OK, I think in what exists now, what comes closest to what you are looking for is the coalescent theory. Quoting from wikipedia:
In genetics, coalescent theory is a retrospective model of population genetics. It employs a sample of individuals from a population to trace all alleles of a gene shared by all members of the population to a single ancestral copy, known as the most recent common ancestor (MRCA; sometimes also termed the coancestor to emphasize the coalescent relationship). The inheritance relationships between alleles are typically represented as a gene genealogy, similar in form to a phylogenetic tree.
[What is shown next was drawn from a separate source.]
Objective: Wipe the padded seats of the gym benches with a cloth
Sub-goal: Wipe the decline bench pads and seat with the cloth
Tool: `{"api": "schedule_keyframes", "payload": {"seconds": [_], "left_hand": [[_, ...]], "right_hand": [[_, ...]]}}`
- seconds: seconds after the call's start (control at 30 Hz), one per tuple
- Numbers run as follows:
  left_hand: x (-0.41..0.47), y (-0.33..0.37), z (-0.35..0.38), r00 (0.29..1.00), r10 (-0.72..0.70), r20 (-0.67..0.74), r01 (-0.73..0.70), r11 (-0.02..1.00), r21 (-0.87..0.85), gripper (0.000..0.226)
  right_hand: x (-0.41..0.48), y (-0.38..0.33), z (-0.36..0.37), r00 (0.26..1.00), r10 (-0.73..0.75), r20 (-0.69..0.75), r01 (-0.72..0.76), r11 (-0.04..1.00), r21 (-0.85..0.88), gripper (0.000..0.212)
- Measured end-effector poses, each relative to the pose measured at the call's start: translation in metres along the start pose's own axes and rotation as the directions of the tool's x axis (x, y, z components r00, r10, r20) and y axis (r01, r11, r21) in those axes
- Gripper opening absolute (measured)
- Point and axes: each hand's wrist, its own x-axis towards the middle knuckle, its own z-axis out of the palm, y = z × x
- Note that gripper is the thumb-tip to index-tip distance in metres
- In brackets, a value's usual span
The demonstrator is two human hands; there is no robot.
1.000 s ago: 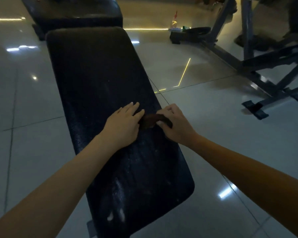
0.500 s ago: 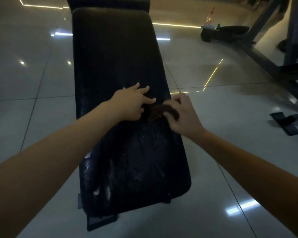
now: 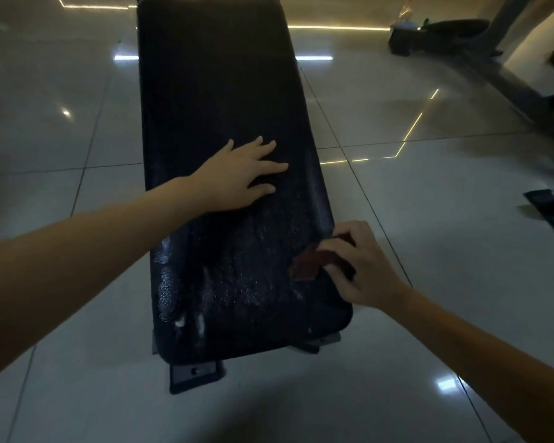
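Observation:
A long black padded bench seat (image 3: 218, 91) runs away from me down the middle of the view, its near end worn and speckled with pale marks. My left hand (image 3: 237, 177) lies flat on the middle of the pad with fingers spread and holds nothing. At the pad's near right edge, my right hand (image 3: 355, 263) grips a small dark reddish-brown cloth (image 3: 307, 263) and presses it onto the seat. Part of the cloth is hidden under my fingers.
Glossy grey floor tiles (image 3: 429, 219) surround the bench. A dark metal machine frame (image 3: 518, 91) stands at the far right, with a black foot pad (image 3: 550, 209) on the floor nearer me. Small items (image 3: 406, 24) sit on the floor at the back right. The bench's metal base bracket (image 3: 195, 375) shows below its near end.
My right hand has pulled the cloth from the middle of the pad toward me, to the near right edge. My left hand has let go of the cloth and stays flat mid-pad.

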Motion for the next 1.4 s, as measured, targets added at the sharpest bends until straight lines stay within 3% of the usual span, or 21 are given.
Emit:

This gene genealogy is also known as the coalescent; understanding the statistical properties of the coalescent under different assumptions forms the basis of coalescent theory. The coalescent runs models of genetic drift backward in time to investigate the genealogy of antecedents. In the most simple case, coalescent theory assumes no recombination, no natural selection, and no gene flow or population structure. Advances in coalescent theory, however, allow extension to the basic coalescent, and can include recombination, selection, and virtually any arbitrarily complex evolutionary or demographic model in population genetic analysis. The mathematical theory of the coalescent was originally developed in the early 1980s by John Kingman.
The citations list of the wikipedia article mentions a primer on coalescence, looks like a good place to start.
This paper gives a review of coalescence and natural selection.
This paper gives a relatively lowbrow example of how coalescence theory is used in the case of neutral selection. This can help you get the feeling for the ideas. It also contains references to seminal papers in the field.